Key Points
—Brazil and Canada wrapped up an in-person Mercosur-Canada trade deal round between April 27 and 30, with Brazil’s Agriculture Ministry confirming three chapters are heading toward closure.
—Further meetings are scheduled for May, with both governments aiming to conclude the agreement this year and sign in late 2026.
—The progress lands four days after the Mercosur-EU agreement entered provisional application, framing 2026 as the year Mercosur becomes a serious second-tier trade partner for two G7 economies.
Eight years after Canada and Mercosur first sat down to talk trade, three chapters are within reach of being closed and the calendar finally has dates on it.

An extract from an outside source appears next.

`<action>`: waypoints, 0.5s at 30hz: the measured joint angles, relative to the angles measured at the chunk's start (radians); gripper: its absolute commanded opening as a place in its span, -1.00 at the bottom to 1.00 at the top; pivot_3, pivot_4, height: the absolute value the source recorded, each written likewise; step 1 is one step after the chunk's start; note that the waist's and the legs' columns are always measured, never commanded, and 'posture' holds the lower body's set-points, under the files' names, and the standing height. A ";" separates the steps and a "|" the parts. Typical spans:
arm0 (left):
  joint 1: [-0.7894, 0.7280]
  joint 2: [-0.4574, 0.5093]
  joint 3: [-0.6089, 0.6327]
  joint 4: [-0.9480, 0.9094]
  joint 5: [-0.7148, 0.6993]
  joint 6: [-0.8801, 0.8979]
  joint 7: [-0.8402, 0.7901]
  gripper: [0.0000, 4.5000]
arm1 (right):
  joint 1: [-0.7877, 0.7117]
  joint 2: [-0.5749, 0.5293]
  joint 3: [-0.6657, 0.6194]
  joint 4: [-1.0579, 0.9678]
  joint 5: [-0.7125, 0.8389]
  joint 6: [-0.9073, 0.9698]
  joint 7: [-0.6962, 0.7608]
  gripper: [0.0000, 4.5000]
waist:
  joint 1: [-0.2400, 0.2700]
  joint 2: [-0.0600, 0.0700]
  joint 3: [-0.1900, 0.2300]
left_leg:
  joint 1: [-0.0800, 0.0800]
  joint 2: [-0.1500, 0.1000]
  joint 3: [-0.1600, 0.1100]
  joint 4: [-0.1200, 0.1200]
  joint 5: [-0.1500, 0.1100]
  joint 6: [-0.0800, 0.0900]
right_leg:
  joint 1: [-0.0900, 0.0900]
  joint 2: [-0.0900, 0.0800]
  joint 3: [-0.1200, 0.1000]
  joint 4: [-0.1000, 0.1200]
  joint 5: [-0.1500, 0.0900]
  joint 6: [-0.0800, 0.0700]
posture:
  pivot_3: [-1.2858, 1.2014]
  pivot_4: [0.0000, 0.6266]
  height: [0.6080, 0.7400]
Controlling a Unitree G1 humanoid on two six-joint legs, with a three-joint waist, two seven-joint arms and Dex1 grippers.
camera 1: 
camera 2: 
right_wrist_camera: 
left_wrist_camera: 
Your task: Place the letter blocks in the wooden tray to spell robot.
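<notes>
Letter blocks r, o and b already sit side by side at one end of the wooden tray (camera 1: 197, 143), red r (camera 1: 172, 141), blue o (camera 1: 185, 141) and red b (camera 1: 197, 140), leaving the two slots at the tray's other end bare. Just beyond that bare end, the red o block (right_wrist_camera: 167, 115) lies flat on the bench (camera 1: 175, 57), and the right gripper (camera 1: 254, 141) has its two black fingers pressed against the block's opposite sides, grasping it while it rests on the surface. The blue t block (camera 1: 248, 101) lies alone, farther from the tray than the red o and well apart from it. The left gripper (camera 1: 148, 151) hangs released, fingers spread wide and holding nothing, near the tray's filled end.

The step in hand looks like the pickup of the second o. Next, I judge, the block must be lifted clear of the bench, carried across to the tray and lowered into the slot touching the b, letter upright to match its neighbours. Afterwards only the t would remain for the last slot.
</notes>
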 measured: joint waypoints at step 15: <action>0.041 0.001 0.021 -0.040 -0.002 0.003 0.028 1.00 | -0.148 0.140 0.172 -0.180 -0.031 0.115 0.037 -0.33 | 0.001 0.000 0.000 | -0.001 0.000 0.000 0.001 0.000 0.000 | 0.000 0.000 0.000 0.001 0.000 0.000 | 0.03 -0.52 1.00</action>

Brazil and Canada moved the Mercosur-Canada trade deal noticeably closer to signature this past week. The Rio Times, the Latin American financial news outlet, reports that a four-day technical round between the parties wrapped up on April 30 in Brasília, with three chapters of the agreement now headed for formal closure according to a statement from Brazil’s Ministry of Agriculture and Livestock published Friday.
Working groups met in person on trade in goods, services and financial services, rules of origin, intellectual property, sanitary and phytosanitary barriers, and trade and sustainable development. Hybrid sessions covered government procurement, technical barriers to trade, and trade and labour. Further meetings are scheduled for May with the stated objective of concluding the negotiations.
What the Mercosur-Canada Trade Deal Round Actually Moved
Closing three chapters in a single round is unusual for an agreement of this scope. Negotiations between the two sides started in March 2018 and went through seven rounds before stalling in 2020, with the last round held in Ottawa in August 2019. The talks were formally relaunched in August 2025 by Brazilian Foreign Minister Mauro Vieira and Canadian International Trade Minister Maninder Sidhu.
President Luiz Inácio Lula da Silva signed the promulgation of the Mercosur-EU agreement last Tuesday, April 28, mid-round, with provisional application starting Friday. Lula used the moment to underline the strategic value of the Canadian negotiation, framing the diversification of Mercosur trade partners as a priority.
Why the Mercosur-Canada Trade Deal Has Suddenly Moved Faster
Canada has been pushing hard since US tariff escalation under President Trump destabilised the bilateral relationship that accounts for roughly 76 percent of Canadian exports. Ontario’s economic-development minister Victor Fedeli has called the dynamic the “Trump acceleration effect” on Canadian trade diversification. Brazilian and Canadian government sources told Reuters in March that the talks were moving at “record speed” and could land a deal by September or October 2026, as we reported at the time.
Mercosur trade with Canada totalled CA$15.8 billion in 2024, of which Brazil accounted for $9.1 billion with a Brazilian surplus of $3.5 billion. The bloc’s combined GDP is roughly US$3 trillion across 282 million people, and Brazil acts as Mercosur’s permanent coordinator in the Canada negotiation. Bolivia, still completing its accession to the bloc until 2028, is not at the table.
What the Mercosur-Canada Trade Deal Would Open
For Mercosur, the agreement would secure preferential access for agribusiness exports to a wealthy G7 market and unlock Canadian investment in mining, energy and fertilisers. South American beef, soybeans and iron ore are the obvious gainers. Sectors with structural complementarity also include lithium, copper and rare earths, where Canadian capital is increasingly active.
For Canada, the deal opens preferential access to a market of more than 270 million consumers in Mercosur, currently among the most heavily protected blocs against Canadian goods. Ottawa has flagged services, technology, biofuels, clean energy and infrastructure as priority sectors. The political pitch is straightforward: a structural alternative to American demand at a moment when that demand has become politically conditional.
What Comes After This Round of the Mercosur-Canada Trade Deal
May meetings are now the next visible milestone, with chapter closure on three of the simpler tracks expected to free political capital for the harder ones. Sanitary and phytosanitary barriers and rules of origin tend to drag in agreements involving G7 standards on food and labour, and Mercosur’s experience with Brussels suggests these will be the binding constraints on speed.
For investors, the signal is that Mercosur is now executing on the playbook it spent twenty-five years not executing on. The Mercosur-Canada trade deal will not match the European agreement on sheer scale, but it does confirm that the bloc is operationally capable of running parallel negotiations at speed, and that Canada is willing to be the test case.
If the May round closes the next set of chapters, the September-October signature window that Brazilian and Canadian officials floated in March moves from aspirational to plausible. The first agreement Mercosur signs after the European one is the one that proves the bloc has changed.